Das Investigativ-Magazin «Panorama» der britischen Rundfunkanstalt BBC hat in einem Undercover-Recherchebericht erschreckende Zustände in türkischen Kleiderfabriken festgestellt: Syrische Flüchtlingskinder arbeiten illegal für britische Warenhausketten wie beispielsweise für Marks and Spencer. Auch erwachsene Flüchtlinge werden gesetzeswidrig beschäftigt.
«Die Flüchtlinge verdienen oft nur wenig mehr als ein Pfund die Stunde – weit unter dem türkischen Mindestlohn», berichtet die Sendung. Zu den Arbeitsbedingungen sagt ein syrischer Flüchtling gegenüber dem «Panorama»-Reporter Darragh MacIntyre: «Wenn einem Syrer etwas passiert, werfen sie ihn weg wie ein Stück Kleidung.» Die syrischen Flüchtlinge sprechen von «kläglichen Löhnen» und «schrecklichen Arbeitsbedingungen», sie wüssten, dass sie ausgebeutet werden, aber sie wüssten auch, dass sie nichts dagegen tun können, so MacIntyre.
Der jüngste Arbeiter, den der irische Berichterstatter angetroffen hat, war 15 Jahre alt und arbeitete mehr als 12 Stunden im Tag – er bügelte Kleider, bevor sie nach Grossbritannien eingeschifft wurden.

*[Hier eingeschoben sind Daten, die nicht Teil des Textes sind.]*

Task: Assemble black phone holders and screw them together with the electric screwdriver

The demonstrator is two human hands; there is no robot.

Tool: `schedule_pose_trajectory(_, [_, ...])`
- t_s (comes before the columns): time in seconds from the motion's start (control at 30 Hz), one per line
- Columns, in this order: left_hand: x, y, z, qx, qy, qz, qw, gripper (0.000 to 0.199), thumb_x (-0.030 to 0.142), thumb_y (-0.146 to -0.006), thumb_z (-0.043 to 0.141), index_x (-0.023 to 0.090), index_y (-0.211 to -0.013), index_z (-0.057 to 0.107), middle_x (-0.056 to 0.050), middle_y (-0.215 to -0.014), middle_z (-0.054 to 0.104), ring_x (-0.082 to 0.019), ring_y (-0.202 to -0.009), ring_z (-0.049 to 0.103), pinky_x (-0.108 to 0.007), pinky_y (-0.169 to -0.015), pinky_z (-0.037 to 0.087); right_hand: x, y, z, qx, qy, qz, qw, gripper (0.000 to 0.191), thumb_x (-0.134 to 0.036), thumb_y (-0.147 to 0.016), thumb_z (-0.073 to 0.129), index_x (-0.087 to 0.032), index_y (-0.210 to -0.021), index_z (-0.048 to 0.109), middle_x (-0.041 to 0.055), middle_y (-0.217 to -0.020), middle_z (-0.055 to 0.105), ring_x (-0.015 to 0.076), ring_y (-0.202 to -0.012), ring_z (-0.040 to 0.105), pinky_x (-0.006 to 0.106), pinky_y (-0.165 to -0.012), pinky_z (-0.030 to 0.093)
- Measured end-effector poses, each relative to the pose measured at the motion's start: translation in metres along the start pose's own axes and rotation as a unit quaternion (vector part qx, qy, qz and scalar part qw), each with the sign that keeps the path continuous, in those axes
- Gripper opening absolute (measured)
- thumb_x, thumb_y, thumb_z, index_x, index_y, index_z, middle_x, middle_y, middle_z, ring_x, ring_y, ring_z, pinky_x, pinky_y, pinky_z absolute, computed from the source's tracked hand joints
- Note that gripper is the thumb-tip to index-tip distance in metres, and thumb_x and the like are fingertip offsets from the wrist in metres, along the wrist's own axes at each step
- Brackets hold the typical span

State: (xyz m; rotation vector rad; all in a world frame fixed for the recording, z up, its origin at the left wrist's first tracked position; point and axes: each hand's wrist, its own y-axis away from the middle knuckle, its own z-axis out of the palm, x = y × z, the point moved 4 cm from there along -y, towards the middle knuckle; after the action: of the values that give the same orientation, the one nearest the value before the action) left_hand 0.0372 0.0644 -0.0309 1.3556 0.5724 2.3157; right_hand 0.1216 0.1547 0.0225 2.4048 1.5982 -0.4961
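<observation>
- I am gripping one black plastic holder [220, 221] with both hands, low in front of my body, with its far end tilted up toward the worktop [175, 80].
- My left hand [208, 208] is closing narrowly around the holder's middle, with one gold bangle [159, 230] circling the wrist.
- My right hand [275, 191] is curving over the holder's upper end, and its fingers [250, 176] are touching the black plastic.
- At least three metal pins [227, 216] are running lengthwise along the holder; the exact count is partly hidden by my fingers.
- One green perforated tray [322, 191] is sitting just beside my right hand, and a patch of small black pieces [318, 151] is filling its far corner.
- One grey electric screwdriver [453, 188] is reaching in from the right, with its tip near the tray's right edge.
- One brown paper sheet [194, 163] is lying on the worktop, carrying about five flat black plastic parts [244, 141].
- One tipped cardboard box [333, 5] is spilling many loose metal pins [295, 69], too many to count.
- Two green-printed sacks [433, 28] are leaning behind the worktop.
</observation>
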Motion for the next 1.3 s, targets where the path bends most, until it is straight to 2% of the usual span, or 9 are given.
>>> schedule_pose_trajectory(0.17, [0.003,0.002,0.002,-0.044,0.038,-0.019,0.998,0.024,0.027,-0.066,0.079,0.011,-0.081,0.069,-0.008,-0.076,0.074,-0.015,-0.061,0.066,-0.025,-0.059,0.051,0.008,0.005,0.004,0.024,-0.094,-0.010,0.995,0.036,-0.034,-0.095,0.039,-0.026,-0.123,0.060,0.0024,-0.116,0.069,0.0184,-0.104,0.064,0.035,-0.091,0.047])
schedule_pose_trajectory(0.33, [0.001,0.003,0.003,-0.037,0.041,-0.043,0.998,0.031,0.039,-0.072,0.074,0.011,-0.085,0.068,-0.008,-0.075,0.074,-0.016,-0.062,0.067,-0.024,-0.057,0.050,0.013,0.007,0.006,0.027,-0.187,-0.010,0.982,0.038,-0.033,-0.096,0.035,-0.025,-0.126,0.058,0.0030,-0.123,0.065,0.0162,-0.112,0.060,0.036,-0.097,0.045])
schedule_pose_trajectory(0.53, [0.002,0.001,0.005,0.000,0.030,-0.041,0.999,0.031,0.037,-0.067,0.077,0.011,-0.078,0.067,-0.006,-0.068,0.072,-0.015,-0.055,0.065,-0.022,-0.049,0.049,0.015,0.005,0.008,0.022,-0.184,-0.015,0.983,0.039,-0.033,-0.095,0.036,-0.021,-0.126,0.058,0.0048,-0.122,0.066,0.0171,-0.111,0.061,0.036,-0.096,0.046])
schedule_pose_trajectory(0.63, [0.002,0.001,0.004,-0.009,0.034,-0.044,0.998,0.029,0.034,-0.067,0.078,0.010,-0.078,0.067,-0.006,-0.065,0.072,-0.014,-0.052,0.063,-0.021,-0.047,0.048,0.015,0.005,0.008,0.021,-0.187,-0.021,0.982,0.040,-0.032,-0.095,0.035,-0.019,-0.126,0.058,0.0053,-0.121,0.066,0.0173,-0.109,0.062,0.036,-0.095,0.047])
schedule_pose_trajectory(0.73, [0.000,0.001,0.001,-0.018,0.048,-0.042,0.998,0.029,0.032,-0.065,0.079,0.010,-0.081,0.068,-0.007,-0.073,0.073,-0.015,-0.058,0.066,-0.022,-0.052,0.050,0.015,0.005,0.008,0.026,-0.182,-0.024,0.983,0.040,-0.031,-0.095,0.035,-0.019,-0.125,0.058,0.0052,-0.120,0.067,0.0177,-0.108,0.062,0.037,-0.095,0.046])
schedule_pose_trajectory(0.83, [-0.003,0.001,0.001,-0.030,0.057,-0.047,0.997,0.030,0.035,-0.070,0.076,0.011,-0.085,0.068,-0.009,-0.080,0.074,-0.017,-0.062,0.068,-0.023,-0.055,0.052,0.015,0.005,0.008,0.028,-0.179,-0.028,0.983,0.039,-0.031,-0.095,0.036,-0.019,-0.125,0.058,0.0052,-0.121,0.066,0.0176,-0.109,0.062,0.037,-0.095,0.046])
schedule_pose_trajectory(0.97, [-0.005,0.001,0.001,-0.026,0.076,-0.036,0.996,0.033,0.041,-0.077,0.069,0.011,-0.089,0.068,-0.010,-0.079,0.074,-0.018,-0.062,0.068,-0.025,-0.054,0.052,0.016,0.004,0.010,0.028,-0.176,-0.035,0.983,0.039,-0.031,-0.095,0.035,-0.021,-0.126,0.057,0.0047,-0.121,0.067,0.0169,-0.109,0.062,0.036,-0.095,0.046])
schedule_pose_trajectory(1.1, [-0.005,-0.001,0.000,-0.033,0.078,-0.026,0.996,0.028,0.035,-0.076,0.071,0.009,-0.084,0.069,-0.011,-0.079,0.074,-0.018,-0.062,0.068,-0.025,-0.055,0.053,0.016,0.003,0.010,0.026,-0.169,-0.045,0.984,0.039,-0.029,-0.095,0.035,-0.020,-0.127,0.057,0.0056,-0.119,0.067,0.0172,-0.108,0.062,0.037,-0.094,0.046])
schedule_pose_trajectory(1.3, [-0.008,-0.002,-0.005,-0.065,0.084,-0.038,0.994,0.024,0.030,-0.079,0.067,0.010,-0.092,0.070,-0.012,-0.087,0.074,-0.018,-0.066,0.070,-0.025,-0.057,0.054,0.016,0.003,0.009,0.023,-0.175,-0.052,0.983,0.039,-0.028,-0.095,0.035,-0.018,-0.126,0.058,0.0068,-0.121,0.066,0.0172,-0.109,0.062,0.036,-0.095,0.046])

Ein Sprecher der Warenhauskette Marks and Spencer teilte mit, dass das Unternehmen die Ergebnisse als «sehr ernst» und «inakzeptabel» für M&S einstufe. Er sagte gegenüber der britischen Rundfunkanstalt: «Ethischer Handel ist für Marks and Spencer von grundlegender Bedeutung. Alle unsere Lieferanten sind vertraglich verpflichtet, unsere Global Sourcing Prinzipien einzuhalten, die unsere Erwartungen und Anforderungen an sie und ihre Behandlung der Arbeitnehmer abdecken.» Abschliessend hält er fest, dass die Firma solche Verstösse gegen diese Gesetze nicht toleriere. Man würde alles tun, um sicherzustellen, dass dies nicht wieder geschehe.

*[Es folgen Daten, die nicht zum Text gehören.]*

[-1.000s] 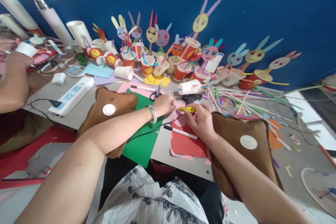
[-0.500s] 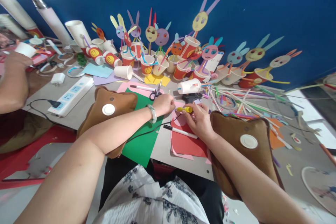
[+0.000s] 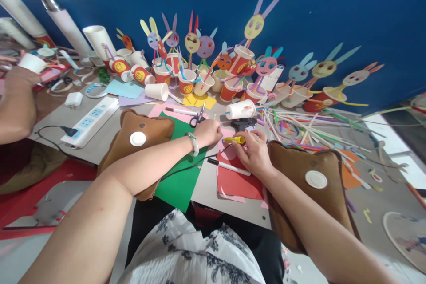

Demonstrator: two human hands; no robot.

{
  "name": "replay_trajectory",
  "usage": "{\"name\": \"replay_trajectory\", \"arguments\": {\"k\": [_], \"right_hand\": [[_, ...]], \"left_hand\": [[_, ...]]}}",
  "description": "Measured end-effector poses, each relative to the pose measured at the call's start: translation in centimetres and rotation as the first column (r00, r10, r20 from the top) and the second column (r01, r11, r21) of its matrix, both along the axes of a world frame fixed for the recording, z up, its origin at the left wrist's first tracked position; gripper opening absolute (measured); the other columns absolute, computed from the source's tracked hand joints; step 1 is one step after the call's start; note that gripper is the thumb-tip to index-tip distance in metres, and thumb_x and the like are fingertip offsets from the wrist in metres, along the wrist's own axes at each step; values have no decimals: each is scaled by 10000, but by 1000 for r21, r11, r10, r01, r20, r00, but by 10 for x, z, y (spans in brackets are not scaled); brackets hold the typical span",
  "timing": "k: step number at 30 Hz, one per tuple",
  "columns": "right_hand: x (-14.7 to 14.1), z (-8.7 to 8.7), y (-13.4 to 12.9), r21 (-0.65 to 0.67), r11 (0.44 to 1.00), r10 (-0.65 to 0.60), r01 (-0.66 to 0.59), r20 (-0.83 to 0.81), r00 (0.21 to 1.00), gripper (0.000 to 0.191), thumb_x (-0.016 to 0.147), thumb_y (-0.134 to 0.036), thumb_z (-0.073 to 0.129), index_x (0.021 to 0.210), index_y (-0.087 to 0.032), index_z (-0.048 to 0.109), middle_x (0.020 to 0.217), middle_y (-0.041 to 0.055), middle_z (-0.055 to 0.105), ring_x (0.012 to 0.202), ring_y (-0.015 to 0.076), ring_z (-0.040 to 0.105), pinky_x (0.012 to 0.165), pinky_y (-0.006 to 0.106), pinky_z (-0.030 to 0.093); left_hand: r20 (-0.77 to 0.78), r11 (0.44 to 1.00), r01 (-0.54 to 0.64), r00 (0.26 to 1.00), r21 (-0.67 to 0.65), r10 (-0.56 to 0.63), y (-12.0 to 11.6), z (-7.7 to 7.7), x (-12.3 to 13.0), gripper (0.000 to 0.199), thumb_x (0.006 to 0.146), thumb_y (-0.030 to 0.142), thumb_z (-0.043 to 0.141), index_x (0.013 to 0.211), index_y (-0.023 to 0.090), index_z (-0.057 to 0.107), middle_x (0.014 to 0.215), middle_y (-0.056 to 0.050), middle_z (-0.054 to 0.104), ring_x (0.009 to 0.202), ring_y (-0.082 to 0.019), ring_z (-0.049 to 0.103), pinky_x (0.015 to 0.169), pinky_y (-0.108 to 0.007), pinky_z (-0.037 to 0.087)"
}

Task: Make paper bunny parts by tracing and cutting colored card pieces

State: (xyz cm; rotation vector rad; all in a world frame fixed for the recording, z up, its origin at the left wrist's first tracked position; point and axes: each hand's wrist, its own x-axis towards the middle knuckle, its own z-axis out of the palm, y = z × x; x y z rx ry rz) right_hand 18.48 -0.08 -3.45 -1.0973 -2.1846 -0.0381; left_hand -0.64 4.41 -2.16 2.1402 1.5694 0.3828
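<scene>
My right hand [image 3: 255, 151] is closed on a yellow marker [image 3: 237, 140], its tip pointing left over pink paper. Just left of it, my left hand [image 3: 207, 133] is closed above the edge of a green sheet [image 3: 179, 177]; what its fingers hold, if anything, is hidden. Scissors [image 3: 199, 117] lie open beyond the left hand. A white marker with a black cap [image 3: 229, 167] rests across red paper [image 3: 238, 184] below the right hand. A black glue gun [image 3: 244, 123] lies behind the right hand, beside a tipped white cup [image 3: 240, 109].
Brown cushions [image 3: 309, 199] lie beneath both forearms. Paper rabbits in cups [image 3: 254, 93] line the blue wall. Coloured sticks [image 3: 313, 128] are heaped at right. At left are a power strip [image 3: 91, 123] and another person's arm [image 3: 16, 102] with a hand near a white cup.
My hands have hardly moved; the yellow marker has shifted very slightly. Fingers of the other person's second hand show more at the far left edge.
</scene>
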Motion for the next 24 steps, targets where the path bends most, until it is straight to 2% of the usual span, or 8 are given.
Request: {"name": "replay_trajectory", "arguments": {"k": [5, 10, 15, 19, 24], "right_hand": [[1, 0, 0, 23, 999, -31, 32, -36, 999, 173, 956, -386, 554, 959, -221, 605, 739, 25, 673, 714, 221, 618, 885, 421, 398], [0, 0, 0, -1, 1000, -8, 8, -17, 1000, 167, 952, -376, 548, 955, -222, 611, 721, 16, 669, 705, 218, 621, 882, 422, 404], [1, 3, -2, 37, 997, -58, 61, -81, 995, 168, 946, -389, 564, 933, -227, 604, 755, 35, 687, 737, 231, 643, 911, 441, 411], [0, 4, -4, 40, 999, -26, 30, -79, 996, 191, 952, -410, 566, 935, -225, 608, 731, 33, 676, 711, 223, 630, 898, 439, 423], [-1, 2, -4, -16, 1000, 26, -27, -40, 999, 155, 955, -372, 558, 974, -230, 616, 778, 31, 706, 699, 214, 620, 889, 437, 421]], "left_hand": [[-28, 1000, -3, 1000, 17, 4, 1, -2, 1, 188, 810, 193, 556, 758, 142, 729, 807, -118, 742, 833, -232, 702, 738, -297, 505], [-14, 1000, 3, 1000, 14, -3, 1, -1, 0, 165, 793, 196, 579, 761, 145, 733, 815, -109, 746, 841, -227, 701, 744, -290, 508], [4, 1000, -15, 1000, -16, 15, 2, 0, 0, 145, 766, 191, 595, 745, 144, 731, 811, -100, 747, 811, -217, 694, 716, -284, 498], [34, 999, -25, 999, -43, 26, 2, 1, -1, 133, 748, 195, 604, 721, 147, 725, 788, -85, 739, 789, -201, 678, 688, -273, 475], [99, 997, -25, 995, -75, 33, 3, 1, -2, 143, 737, 200, 592, 677, 145, 710, 733, -71, 720, 731, -183, 651, 634, -270, 431]]}}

Menschenrechtlerin Danielle McMullan vom Business & Human Rights Resource Center zeigt sich mit diesem Versprechen nicht zufrieden. Gegenüber der BBC sagte sie: «Es genügt nicht, zu sagen: 'Wir wussten von nichts, das ist nicht unsere Schuld'», und fordert deshalb weiter: «Die Warenhausketten haben die Verantwortung, zu überwachen und zu verstehen, wo und unter welchen Bedingungen ihre Kleidung hergestellt wird.»

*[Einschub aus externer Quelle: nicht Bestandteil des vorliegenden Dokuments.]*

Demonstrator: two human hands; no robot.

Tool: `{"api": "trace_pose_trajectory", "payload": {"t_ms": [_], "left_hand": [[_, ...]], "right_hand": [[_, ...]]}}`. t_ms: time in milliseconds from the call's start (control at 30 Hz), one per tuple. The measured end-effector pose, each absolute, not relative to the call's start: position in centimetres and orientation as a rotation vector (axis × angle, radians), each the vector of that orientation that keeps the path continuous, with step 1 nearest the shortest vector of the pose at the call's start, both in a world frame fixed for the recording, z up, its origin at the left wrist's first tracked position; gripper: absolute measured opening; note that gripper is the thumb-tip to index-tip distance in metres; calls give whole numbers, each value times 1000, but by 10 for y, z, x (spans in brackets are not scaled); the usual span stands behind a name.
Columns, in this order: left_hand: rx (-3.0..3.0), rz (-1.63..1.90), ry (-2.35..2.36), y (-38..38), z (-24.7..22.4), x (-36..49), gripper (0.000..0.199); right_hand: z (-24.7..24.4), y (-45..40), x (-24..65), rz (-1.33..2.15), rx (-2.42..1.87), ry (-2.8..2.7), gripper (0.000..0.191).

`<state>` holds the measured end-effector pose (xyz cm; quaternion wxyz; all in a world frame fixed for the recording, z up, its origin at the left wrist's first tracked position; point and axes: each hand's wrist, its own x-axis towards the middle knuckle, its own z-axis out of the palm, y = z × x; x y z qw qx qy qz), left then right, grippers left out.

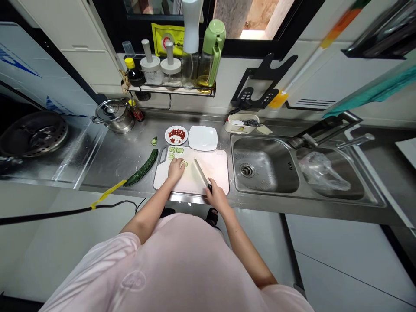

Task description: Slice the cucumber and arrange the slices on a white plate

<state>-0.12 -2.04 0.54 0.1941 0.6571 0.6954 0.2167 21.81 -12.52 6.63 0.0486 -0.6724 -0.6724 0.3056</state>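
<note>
A white cutting board (pixel 216 167) lies on the steel counter in front of me. My right hand (pixel 217 194) is closed round the black handle of a knife (pixel 201 171), whose blade points up and left over the board. On the board's left part, my left hand (pixel 176 170) touches cucumber slices (pixel 184 164), its fingers bent; whether it grips any is too small to tell. A row of cucumber slices (pixel 176 150) lies at the board's upper left, with a few more just below. Left of the board rests a long cucumber (pixel 143 168).
Behind the board stand a plate of red pieces (pixel 176 135) and a white square plate (pixel 203 138). A lidded pot (pixel 114 115) is at the back left, a pan (pixel 32 133) farther left. The sink (pixel 264 167) lies to the right. A bottle rack (pixel 172 90) hangs above.
</note>
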Motion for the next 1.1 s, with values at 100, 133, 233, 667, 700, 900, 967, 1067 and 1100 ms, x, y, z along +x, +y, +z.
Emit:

Der Sender BBC hält auf der Website zum Sendebeitrag fest, dass viele Kleider heute in der Türkei hergestellt würden, weil das Land nahe bei Europa liegt und somit ideal für Last-Minute-Bestellungen sei. Und weiter: Es sei eine immer grössere Herausforderung, mit Firmen in der Türkei Geschäfte zu machen. Die Besorgnis über Ausbeutung der Arbeiter nach der Ankunft von fast drei Millionen syrischer Flüchtlinge steige, denn die meisten von ihnen haben keine Arbeitserlaubnis, und viele arbeiten illegal in der Bekleidungsindustrie.